(Work to be completed): Restate exactly the lines that run from the start of the records below to the line containing "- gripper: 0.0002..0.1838", counting both ends, and nothing else; pictures stay out.
··· Data provided
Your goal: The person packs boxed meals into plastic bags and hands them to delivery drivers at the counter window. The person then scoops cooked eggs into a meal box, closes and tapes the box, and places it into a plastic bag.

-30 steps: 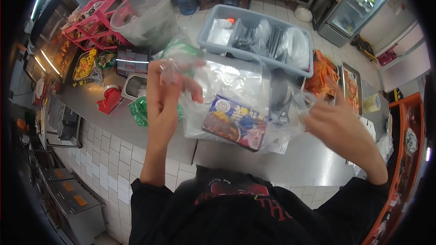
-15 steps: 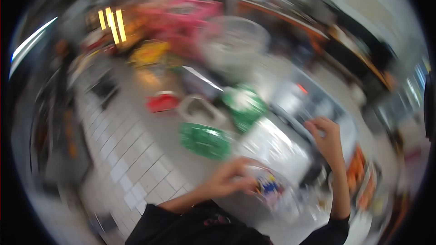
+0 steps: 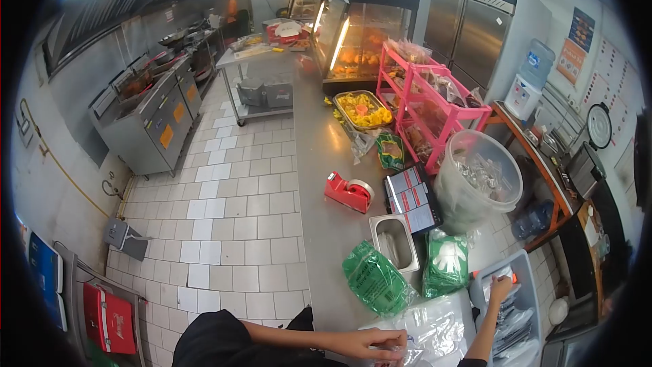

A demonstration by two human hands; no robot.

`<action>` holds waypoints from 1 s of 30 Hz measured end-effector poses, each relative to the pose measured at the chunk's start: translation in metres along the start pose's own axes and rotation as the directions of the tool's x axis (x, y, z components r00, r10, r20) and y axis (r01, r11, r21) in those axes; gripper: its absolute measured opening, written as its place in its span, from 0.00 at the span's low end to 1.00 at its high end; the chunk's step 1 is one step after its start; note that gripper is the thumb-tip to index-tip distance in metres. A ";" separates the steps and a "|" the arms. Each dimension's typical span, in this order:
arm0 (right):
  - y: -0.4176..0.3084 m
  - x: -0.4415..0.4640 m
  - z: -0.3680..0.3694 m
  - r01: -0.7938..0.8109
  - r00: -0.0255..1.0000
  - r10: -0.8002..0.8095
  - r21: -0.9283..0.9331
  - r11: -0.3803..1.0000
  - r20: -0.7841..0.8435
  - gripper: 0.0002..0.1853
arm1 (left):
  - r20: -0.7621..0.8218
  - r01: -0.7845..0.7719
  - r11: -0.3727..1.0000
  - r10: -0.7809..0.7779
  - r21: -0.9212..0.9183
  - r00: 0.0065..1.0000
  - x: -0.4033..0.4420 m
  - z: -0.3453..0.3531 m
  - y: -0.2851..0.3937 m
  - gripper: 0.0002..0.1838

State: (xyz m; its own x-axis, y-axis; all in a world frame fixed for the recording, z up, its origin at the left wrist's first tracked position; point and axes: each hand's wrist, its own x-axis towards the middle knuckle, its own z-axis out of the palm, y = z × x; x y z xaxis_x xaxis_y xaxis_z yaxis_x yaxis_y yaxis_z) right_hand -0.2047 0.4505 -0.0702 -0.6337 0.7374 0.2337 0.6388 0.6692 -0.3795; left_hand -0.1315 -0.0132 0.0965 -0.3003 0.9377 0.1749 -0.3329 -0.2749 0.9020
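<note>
At the bottom edge of the view, my left hand [image 3: 380, 344] has its fingers curled on the clear plastic bag [image 3: 413, 356], most of which is out of frame. My right hand [image 3: 501, 288] is closed over the near left part of the blue-grey divided bin [image 3: 528, 272], beside white packets; what its fingers hold is too small to make out. Between the hands lies a stack of clear bags [image 3: 438, 323]. Green packages [image 3: 377, 278] and a green glove pack [image 3: 445, 264] sit just beyond, next to a metal container [image 3: 395, 243].
Along the steel counter [image 3: 319, 231] stand a red tape dispenser [image 3: 349, 192], a tablet [image 3: 413, 198], a large clear bucket [image 3: 475, 180], a pink rack [image 3: 435, 109] and a tray of yellow packets [image 3: 364, 110]. A heated display case [image 3: 367, 34] is farther back. Tiled floor lies left.
The view has swung left along the counter. My right hand has moved from the bag to the divided bin. The printed box is no longer clearly visible, while my left hand stays at the bag.
</note>
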 end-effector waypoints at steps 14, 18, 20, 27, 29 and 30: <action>0.000 -0.025 -0.210 0.276 0.888 -0.084 0.377 0.884 -0.452 0.12 | -0.022 0.101 0.986 -0.105 -0.130 0.994 0.000 0.037 0.003 0.13; -0.080 -0.166 -0.282 0.376 0.638 -0.283 -0.031 0.926 -0.716 0.15 | -0.122 -0.038 0.998 0.033 -0.040 0.992 0.011 0.045 -0.008 0.11; -0.085 -0.250 -0.265 0.375 0.430 -0.611 -0.484 0.790 -0.665 0.19 | -0.216 -0.035 0.995 0.055 0.097 0.975 0.016 0.052 -0.006 0.12; -0.038 -0.370 -0.168 0.868 0.068 -0.800 0.361 0.342 0.596 0.11 | -0.160 -0.127 0.876 0.225 0.465 0.961 0.006 0.077 -0.026 0.16; -0.049 -0.372 -0.184 0.783 0.121 -0.633 0.318 0.535 0.765 0.12 | -0.118 -0.046 0.873 0.118 0.486 0.986 0.003 0.085 -0.024 0.17; -0.049 -0.375 -0.188 0.729 0.133 -0.532 0.281 0.624 0.837 0.13 | -0.121 -0.044 0.875 0.116 0.483 0.986 0.004 0.085 -0.025 0.17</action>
State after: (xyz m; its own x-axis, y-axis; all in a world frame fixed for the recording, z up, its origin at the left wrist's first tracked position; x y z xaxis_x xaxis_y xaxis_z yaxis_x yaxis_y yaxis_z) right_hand 0.0834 0.1584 0.0289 -0.7888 -0.3340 -0.5160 -0.1857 0.9298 -0.3178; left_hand -0.0485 0.0154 0.1083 -0.4426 0.8667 0.2298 0.1537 -0.1792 0.9717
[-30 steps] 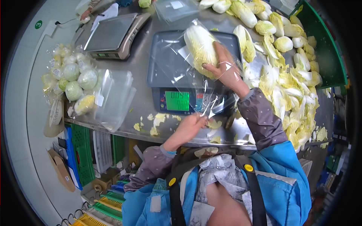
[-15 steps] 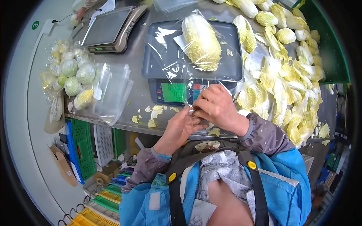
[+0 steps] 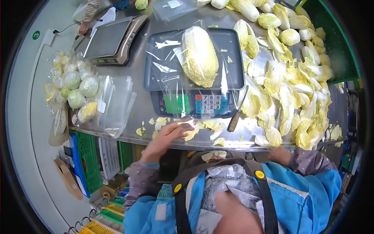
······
(Result of this task):
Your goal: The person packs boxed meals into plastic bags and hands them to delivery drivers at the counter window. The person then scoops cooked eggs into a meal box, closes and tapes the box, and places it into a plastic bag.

-30 steps: 
-15 steps: 
+0 steps: 

A demonstration by two human hands; no robot.

`<action>` holds waypoints from 1 s of 30 Hz measured end-effector poses, each relative to the pose measured at the chunk's start: translation in metres along the start pose's own axes and rotation as the directions of the tool's x axis (x, y, z components r00, r10, r20) and y axis (r01, r11, r21) in those axes; gripper: its absolute measured opening, written as its place in its span, from 0.00 at the span's low end to 1.00 at its high end; the chunk's step 1 is one step after its start; note that gripper is the thumb-tip to index-tip distance in metres. A ";" separates the steps and a "|" the arms. Each dimension's typical span, in this order:
arm0 (right):
  - y: -0.4176..0.3084 m
  - x: -0.4415..0.4640 m
  - z: -0.3680..0.3694 m
  - r01: -0.7938..0.8109
  - r00: -0.0255..1.0000
  - r10: -0.8002..0.8095
  - r21: -0.9283..0.9331
  - r11: -0.3803..1.0000
  - r20: -0.7841..0.8435
  - gripper: 0.0002..0.1853
arm1 (left):
  - r20: -0.7621..0.8218
  - r01: -0.7845..0.7719
  - r11: -0.3727..1.0000
  - r10: -0.7809..0.7779
  - r21: -0.9212..0.9183
  - r00: 0.0065..1.0000
  - x: -0.4033..0.4420 m
  - z: -0.3453..0.3531 m
  - y: -0.2851..0.3937 m
  - gripper: 0.0002..0.1838

The output is done.